By TAYLOR JACKSON BUCHANAN

G.W. Schulz, a first-year master’s student in the School of Journalism, didn’t expect to make a name for himself through investigative reporting. He’s less concerned about gold trophies and more focused on haunting charcoal sketches that have been tacked to medical examiners’ cork boards for decades.

In fact, the names Schulz cares about most belong to the tens of thousands of unidentified Jane and John Does across the United States. His project “Left for Dead: Inside America’s Coldest Cases” has reached audiences from coast to coast through a variety of media, including podcasts, public radio, a long-form article, an interactive online tool and a 30-minute documentary.

The industry has taken notice. In September, Schulz and the rest of the Center for Investigative Reporting (CIR) team won a News and Documentary Emmy for their investigative reporting on cold cases nationwide.  
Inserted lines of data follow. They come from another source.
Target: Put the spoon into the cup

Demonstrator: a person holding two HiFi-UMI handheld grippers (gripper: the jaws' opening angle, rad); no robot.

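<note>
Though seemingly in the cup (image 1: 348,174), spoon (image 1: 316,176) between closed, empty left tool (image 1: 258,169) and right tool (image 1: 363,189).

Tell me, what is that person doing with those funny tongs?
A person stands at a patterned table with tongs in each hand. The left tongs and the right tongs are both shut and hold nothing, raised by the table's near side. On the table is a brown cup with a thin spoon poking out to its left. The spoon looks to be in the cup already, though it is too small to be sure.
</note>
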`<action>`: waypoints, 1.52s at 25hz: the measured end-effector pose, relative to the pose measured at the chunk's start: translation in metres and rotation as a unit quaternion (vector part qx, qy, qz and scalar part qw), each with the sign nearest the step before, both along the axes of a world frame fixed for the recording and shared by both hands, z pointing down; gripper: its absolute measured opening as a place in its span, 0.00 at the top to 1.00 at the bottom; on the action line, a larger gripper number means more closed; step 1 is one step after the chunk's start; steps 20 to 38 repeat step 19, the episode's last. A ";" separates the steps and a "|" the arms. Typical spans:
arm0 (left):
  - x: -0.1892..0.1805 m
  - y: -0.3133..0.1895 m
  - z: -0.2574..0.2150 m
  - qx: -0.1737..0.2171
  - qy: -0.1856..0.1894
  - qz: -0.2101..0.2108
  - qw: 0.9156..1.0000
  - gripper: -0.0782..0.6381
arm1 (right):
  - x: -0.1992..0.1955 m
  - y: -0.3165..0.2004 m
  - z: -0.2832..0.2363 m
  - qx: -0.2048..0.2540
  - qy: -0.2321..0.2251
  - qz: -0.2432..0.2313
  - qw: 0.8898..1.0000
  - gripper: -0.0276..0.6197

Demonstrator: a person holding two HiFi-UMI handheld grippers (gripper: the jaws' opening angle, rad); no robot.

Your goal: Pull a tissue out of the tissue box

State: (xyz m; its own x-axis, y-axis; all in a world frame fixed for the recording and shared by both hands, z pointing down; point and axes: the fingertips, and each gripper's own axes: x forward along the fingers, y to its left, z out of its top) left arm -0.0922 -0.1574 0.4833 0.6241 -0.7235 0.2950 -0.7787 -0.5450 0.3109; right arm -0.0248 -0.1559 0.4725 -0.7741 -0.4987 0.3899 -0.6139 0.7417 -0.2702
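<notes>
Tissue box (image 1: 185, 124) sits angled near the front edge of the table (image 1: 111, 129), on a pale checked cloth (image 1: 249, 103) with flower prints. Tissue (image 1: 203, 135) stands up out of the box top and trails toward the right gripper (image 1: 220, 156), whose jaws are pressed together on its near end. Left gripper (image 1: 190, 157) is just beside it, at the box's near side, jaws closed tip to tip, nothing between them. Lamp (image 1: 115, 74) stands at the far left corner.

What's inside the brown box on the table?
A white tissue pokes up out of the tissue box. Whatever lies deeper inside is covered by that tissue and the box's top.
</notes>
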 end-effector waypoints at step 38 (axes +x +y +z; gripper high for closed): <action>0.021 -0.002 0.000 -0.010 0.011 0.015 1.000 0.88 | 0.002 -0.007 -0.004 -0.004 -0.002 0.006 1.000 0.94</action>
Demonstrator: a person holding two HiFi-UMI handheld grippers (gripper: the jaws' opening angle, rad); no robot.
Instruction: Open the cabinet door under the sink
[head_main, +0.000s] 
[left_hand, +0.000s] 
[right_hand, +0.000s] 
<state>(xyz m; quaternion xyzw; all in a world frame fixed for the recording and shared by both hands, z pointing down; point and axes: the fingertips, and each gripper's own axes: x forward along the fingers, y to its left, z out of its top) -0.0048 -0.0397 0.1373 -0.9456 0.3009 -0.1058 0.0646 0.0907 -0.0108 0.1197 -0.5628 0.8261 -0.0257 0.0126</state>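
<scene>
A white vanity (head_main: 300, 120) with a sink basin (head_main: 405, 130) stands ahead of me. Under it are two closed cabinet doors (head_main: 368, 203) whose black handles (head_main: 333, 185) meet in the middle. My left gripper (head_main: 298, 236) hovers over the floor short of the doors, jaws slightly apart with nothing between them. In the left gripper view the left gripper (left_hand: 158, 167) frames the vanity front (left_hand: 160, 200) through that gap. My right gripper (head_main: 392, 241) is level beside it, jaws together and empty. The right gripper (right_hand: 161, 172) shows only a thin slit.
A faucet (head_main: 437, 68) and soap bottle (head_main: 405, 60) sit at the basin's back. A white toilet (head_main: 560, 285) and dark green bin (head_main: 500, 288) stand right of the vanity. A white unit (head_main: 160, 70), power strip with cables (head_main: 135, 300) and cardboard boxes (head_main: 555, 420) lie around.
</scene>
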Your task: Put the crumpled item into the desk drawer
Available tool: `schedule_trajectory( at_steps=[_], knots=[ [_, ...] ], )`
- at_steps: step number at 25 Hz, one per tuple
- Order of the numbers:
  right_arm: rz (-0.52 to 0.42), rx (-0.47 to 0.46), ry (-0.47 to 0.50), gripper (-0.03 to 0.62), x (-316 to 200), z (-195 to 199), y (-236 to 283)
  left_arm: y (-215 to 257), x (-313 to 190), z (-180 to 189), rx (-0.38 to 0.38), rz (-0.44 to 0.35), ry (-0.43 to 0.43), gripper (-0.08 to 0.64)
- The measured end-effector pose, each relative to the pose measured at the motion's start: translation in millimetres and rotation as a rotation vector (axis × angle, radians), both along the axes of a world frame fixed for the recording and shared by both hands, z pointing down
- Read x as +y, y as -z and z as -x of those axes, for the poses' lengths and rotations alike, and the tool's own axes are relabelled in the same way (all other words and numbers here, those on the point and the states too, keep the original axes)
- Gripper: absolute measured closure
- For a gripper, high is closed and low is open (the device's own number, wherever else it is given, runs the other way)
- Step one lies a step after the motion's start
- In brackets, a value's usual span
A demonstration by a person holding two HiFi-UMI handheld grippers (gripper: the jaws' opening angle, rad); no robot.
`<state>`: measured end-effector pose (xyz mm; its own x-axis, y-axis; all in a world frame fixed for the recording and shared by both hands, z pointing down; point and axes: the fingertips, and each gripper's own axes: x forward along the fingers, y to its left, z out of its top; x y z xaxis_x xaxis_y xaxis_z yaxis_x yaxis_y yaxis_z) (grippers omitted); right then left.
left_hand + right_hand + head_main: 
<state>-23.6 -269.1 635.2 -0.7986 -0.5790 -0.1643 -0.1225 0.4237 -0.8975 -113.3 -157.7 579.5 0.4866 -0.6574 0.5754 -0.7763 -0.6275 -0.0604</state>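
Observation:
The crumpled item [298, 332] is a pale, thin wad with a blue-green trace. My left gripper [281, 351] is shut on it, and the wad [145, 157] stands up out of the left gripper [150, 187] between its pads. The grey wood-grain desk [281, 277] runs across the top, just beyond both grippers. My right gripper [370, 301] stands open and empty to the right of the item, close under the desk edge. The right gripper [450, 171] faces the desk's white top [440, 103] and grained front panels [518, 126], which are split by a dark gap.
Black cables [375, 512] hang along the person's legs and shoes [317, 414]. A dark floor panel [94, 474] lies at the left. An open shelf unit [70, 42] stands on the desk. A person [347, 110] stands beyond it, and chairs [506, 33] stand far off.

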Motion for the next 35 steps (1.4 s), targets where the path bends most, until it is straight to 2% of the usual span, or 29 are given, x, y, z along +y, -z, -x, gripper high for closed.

“Remarkably, on the same day we were announced as winners, a Jane Doe murder victim at the center of our project was successfully identified by authorities in Kentucky 47 years after the young woman's remains were first discovered,” Schulz said. “After so many months of work on the story, it took my breath away to see a photo of the woman alive for the first time.”

“No Emmy can top a moment like that. It proves that cold cases are more than mere fodder for popular entertainment. They can actually be solved when officials take action.” 

Schulz plans to pursue a doctorate so he can teach journalism, but he also wants to continue reporting.

“In journalism, we’re often discouraged by mentors and colleagues to go back to school mid-career,” he said. “It’s really unfortunate. I think we should all be incentivized to go back and reexamine our ethics and learn about pivotal moments in First Amendment law. So far, I really like this program, and I feel like I made the right choice.”

After receiving his bachelor’s degree in journalism from the University of Kansas in 2003, Schulz worked for alternative news weeklies and eventually for the CIR for nearly eight years. With interests in criminal justice, national security, the intelligence community and law enforcement’s relationship with terrorism, he said he is always working on four or five stories at a time.

“It’s awesome to be honored and recognized by my colleagues, but so much is changing in this profession,” he said. “Are we going to be remembered for the awards we won or are we going to be remembered for the stories we tried to tell?”

Buchanan is the School of Journalism webmaster and a graduate student in the master's pro track program.